Raccrocher par l’apprentissage : des solutions existantes et une sécurisation nécessaire
Il va sans dire qu’aujourd’hui la réforme à permis de lever nombre de freins structurels au développement de l’apprentissage. Le regard sur cette voie a évolué positivement et c’est une victoire. Elle continue aussi d’être considérée et présentée comme un moyen de raccrochage pour les jeunes : elle doit le rester. Raccrochage et excellence ne sont pas antinomiques. Ainsi, il existe des solutions pour que cette voie particulièrement exigeante se développe en France sans laisser les plus fragiles sur le côté.

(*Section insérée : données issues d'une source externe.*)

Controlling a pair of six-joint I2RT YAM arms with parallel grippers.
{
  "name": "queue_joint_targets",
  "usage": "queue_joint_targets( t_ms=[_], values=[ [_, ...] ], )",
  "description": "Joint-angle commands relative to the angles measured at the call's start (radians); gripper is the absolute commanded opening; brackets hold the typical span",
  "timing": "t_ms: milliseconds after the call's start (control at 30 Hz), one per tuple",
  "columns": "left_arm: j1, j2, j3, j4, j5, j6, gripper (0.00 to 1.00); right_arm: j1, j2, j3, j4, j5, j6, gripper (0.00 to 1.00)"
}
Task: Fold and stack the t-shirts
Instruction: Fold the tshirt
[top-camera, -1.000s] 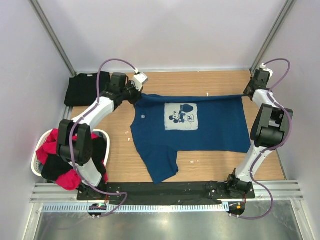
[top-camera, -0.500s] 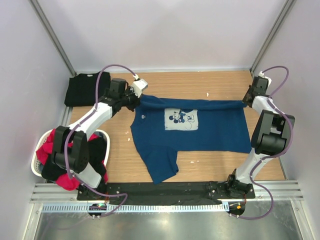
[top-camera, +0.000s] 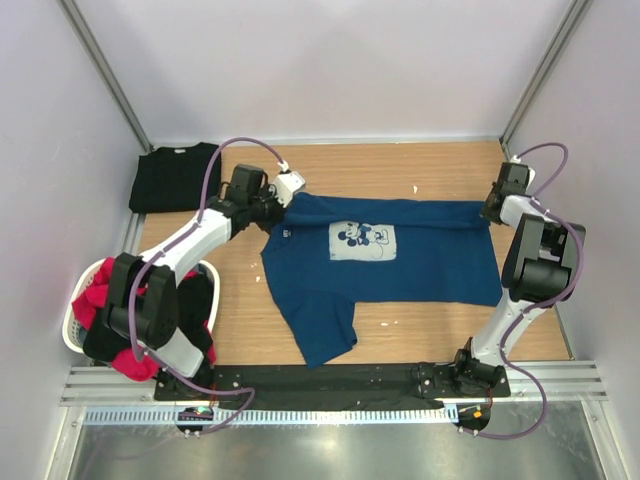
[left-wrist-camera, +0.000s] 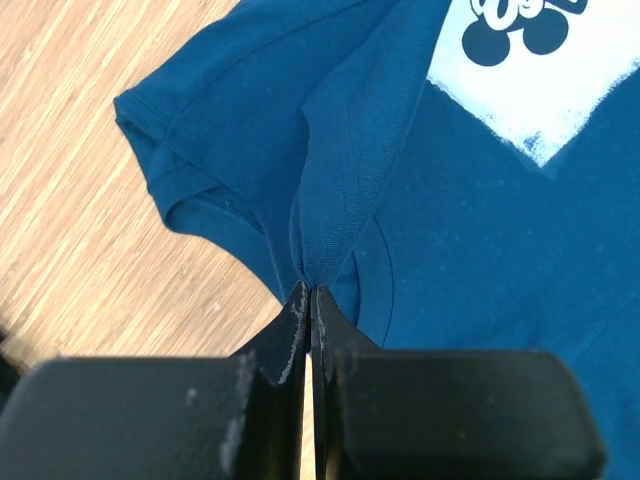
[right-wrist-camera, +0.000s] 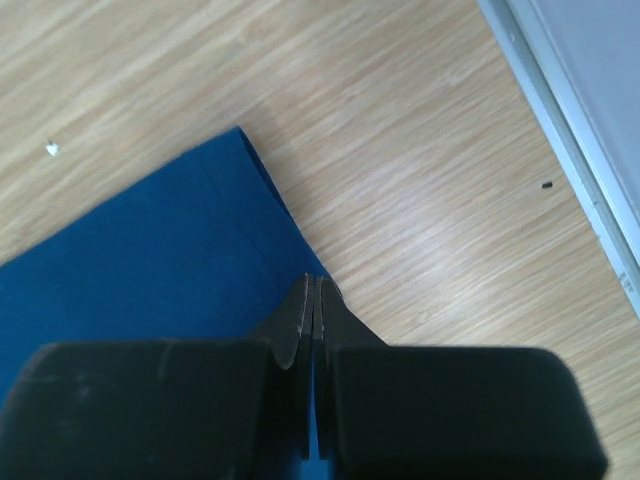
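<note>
On the wooden table (top-camera: 440, 325), left gripper (left-wrist-camera: 308, 295) and right gripper (right-wrist-camera: 313, 285) each clamp an edge of the navy t-shirt (top-camera: 430, 270)

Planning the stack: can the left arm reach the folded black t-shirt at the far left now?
Probably not yet: the black t-shirt lies near, but the left gripper is shut on the navy t-shirt and must release first.

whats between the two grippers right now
Only the navy t-shirt, its far edge running from the left gripper to the right gripper, both shut on it. The top view shows this.
</note>
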Motion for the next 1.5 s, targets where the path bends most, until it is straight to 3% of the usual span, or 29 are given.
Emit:
queue_joint_targets(
  t_ms=[0,1000,1467],
  values=[
    [-0.005,-0.063,0.001,-0.026,-0.031,-0.001,0.00,-0.003,0.005,-0.002,-0.003,0.027,0.010,0.01],
    [-0.219,-0.129,0.037,-0.231,-0.121,-0.212,0.00,-0.003,0.039,-0.001,-0.071,0.051,0.013,0.01],
    [-0.252,-0.109,0.011,-0.273,-0.115,-0.273,0.00,-0.004,0.048,0.009,-0.088,0.070,0.003,0.01]
  ],
)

Les prépa-apprentissage ont, en ce sens, un rôle primordial à jouer. Ces dispositifs, lancés en 2018 et dotés de 15 milliards d’euros via le Plan d’Investissement dans les Compétences (PIC), tendent à rapprocher de l’emploi les publics en situation de fragilité et, ou issus des marges territoriales. Les prépa-apprentissage viennent à elles seules constituer de réels sas apportant aux jeunes en difficulté les ressources pour affiner leur projet professionnel, se remettre à niveau ou tout simplement prendre confiance en soi. Ce système est à pérenniser. Les évaluations, actuellement en cours par le Ministère du Travail, témoignent de la pertinence de ces dispositifs, à l’image de la prépa-apprentissage “Apprentis Solidaires” qui permet chaque année à 66% de ses effectifs de décrocher un contrat d’apprentissage. L’ANAF, convaincue de l’importance et de la viabilité de ces dispositifs, insiste depuis des mois sur la nécessité de sécuriser financièrement les structures qui les portent. En effet, les prépa-apprentissage doivent s'intégrer pleinement aux champs des possibles pour les jeunes en période d’orientation ou de recherche de solutions afin de s’insérer et construire leur parcours.
Redoubler d’effort pour l’accès à l’apprentissage des plus jeunes et sur les niveaux infra-bac et bac
Le rapport d’évaluation de la réforme de l’apprentissage vient préciser qu’initialement très concentré sur les moins de 20 ans (72% en 2018), l’apprentissage s'est ouvert à des publics plus âgés. La part d’apprentis mineurs a largement diminué : on constate chez ces derniers une baisse d’entrée de plus de dix points entre ceux intégrant cette voie entre mi-2019 et mi-2020 et ceux la rejoignant un an plus tard. Il semble ainsi que la réforme ait fait la part belle aux établissements du supérieur qui concentrent à eux seuls, entre 2020-2021, plus de la moitié des effectifs des apprentis (51,4%).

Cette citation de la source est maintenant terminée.